Dayna:  The people who came to the island of Floreana in the 1920’s and 1930’s when our story takes place chose that island because it did have a few streams of water — streams, not rivers, and certainly not enough fresh water to supply more than a handful of people with enough good drinking water.  It is ironic, these islands are surrounded by water, salt-water.  So, when you live on them, you might still die of thirst.

Sophia:  The making of the film was a 15 year journey?

Dan:  The actual hands-on making of the film was probably about seven years total.  I am a cinematographer and Dayna records sound, and normally, we just do that for ourselves as producer-directors.  But in 1998, our friend hired us to come down to the Galapagos Islands to shoot an educational project.  That’s when we tripped across this story and met Margret Wittmer, who was the last of the eye-witness participants-protagonists-antagonists.  The idea got planted in our heads, without any notion of how one would actually turn it into a movie.
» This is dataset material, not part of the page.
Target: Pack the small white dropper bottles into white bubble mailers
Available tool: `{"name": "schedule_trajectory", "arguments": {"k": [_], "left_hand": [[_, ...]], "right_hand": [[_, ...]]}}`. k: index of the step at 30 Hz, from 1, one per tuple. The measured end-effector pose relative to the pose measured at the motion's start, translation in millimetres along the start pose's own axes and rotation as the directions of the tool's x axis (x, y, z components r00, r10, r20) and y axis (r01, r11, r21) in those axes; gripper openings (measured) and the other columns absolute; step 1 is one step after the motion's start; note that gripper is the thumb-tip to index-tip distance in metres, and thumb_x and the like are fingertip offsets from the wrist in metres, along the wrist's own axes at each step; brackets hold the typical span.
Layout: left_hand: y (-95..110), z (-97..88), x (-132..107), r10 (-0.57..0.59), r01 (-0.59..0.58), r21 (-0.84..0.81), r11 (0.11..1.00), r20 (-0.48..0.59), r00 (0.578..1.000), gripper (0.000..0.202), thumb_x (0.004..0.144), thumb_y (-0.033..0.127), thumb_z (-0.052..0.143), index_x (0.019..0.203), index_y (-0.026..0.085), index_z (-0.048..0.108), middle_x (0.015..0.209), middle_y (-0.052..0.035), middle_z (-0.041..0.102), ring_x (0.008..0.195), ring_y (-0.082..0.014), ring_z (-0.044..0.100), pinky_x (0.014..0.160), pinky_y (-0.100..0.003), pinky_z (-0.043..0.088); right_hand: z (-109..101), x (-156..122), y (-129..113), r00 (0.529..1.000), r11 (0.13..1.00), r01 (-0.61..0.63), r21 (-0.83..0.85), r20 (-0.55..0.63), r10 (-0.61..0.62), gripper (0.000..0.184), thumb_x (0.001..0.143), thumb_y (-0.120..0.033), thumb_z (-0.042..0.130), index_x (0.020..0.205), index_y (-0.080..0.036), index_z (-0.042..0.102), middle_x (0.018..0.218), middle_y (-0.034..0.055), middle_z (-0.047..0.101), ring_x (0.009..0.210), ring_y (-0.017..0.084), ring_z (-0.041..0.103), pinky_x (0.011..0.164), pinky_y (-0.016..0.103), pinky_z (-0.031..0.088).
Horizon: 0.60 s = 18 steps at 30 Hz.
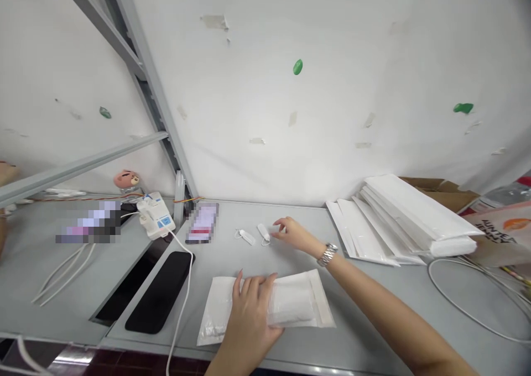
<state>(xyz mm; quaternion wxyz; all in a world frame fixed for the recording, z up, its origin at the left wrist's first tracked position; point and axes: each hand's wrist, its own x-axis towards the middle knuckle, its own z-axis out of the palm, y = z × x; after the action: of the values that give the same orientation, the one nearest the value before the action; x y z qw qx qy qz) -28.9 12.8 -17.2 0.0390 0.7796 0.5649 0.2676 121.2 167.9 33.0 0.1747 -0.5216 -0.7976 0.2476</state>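
Observation:
My left hand (254,308) lies across a white padded envelope (292,304), its fingers over the far edge and its thumb by the near edge, gripping it against the grey table. The envelope looks thick in the middle, with a flat strip at its right end. My right hand (296,235), with a silver watch on the wrist, hovers just right of a small white tag (263,231) with a string loop. Its thumb and forefinger are apart, with nothing seen between them. A second white tag (248,237) with a loop lies to the left.
A stack of white envelopes (415,210) leans at the right rear, beside a printed bag (498,235) and a looped cable (452,315). To the left are a phone (203,223), a black mat (160,292), a power strip (155,215) with cables and a metal shelf post (153,83).

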Motion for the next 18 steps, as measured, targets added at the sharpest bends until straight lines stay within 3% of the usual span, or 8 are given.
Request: {"name": "schedule_trajectory", "arguments": {"k": [3, 7, 11, 15, 18], "left_hand": [[-0.9, -2.5, -2.7, -0.003, 0.004, -0.017, 1.000, 0.003, 1.000, 0.061, 0.059, 0.021, 0.062, 0.119, 0.024, 0.051, 0.096, -0.0044, 0.060, 0.094, -0.0235, 0.055, 0.106, -0.053, 0.023], [-3.9, -8.1, -3.3, -0.039, 0.040, -0.028, 0.999, 0.027, 0.999, 0.062, 0.058, 0.018, 0.061, 0.119, 0.024, 0.053, 0.096, -0.0038, 0.060, 0.095, -0.0226, 0.055, 0.107, -0.052, 0.021], [-5.1, -8.2, -3.4, -0.042, 0.043, -0.013, 0.999, 0.027, 0.999, 0.061, 0.059, 0.020, 0.061, 0.119, 0.024, 0.052, 0.096, -0.0030, 0.059, 0.095, -0.0220, 0.055, 0.108, -0.052, 0.020], [-5.6, -4.9, -3.2, -0.039, 0.039, 0.012, 0.999, -0.008, 0.999, 0.059, 0.061, 0.021, 0.061, 0.119, 0.025, 0.052, 0.096, -0.0029, 0.059, 0.095, -0.0220, 0.054, 0.107, -0.051, 0.022], [-6.6, -4.6, -2.2, -0.035, 0.036, 0.038, 0.999, -0.029, 0.999, 0.058, 0.062, 0.022, 0.061, 0.119, 0.025, 0.051, 0.097, -0.0030, 0.059, 0.095, -0.0224, 0.054, 0.106, -0.051, 0.022]], "right_hand": [[28.0, 17.4, -3.4, 0.999, 0.994, -0.015, -0.107, -0.048, 0.010, 0.032, 0.080, -0.031, 0.062, 0.105, -0.011, 0.059, 0.101, 0.0142, 0.058, 0.094, 0.022, 0.055, 0.081, 0.032, 0.042], [38.2, 19.3, -5.5, 0.999, 0.991, -0.006, -0.132, -0.038, 0.001, 0.018, 0.078, -0.022, 0.060, 0.094, -0.012, 0.062, 0.100, 0.0138, 0.058, 0.095, 0.023, 0.054, 0.077, 0.030, 0.041], [27.1, 12.8, 3.8, 0.999, 0.992, -0.041, -0.119, -0.038, 0.037, 0.009, 0.074, -0.017, 0.059, 0.082, -0.013, 0.062, 0.094, 0.0115, 0.060, 0.089, 0.021, 0.056, 0.073, 0.027, 0.039], [8.2, -0.6, 19.0, 0.992, 0.991, -0.113, -0.066, -0.060, 0.109, 0.007, 0.076, -0.021, 0.057, 0.077, -0.014, 0.060, 0.086, 0.0107, 0.065, 0.079, 0.019, 0.059, 0.067, 0.026, 0.040], [-10.5, -16.8, 27.8, 0.983, 0.979, -0.174, 0.106, -0.043, 0.179, 0.012, 0.080, -0.027, 0.053, 0.079, -0.016, 0.056, 0.075, 0.0067, 0.067, 0.066, 0.015, 0.061, 0.060, 0.025, 0.043]]}}
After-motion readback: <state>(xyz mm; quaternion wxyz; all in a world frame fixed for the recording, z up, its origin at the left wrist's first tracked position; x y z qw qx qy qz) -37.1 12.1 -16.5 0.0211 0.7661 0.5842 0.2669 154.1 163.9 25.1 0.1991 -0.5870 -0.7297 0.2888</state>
Dayna:  When you go through life as a documentary filmmaker, you hear about stories and think, “Oh, my God, that would be an incredible film! … But how could I actually do it?”  In this case, we wondered how can we tell this story without any survivors and without doing any reenactments.

Dan:  If you were to film recreations for this story, you would have to recreate so much of it, it would become a fiction film.  We don’t make those kinds of movies.  So we just parked the idea until 2001, when we heard about this archive of film footage moldering at the University of Southern California.

Dayna:  By that time, we were already making Ballets Russes, and we didn’t want to interrupt making that film.  So we got in touch with the archive and started the process.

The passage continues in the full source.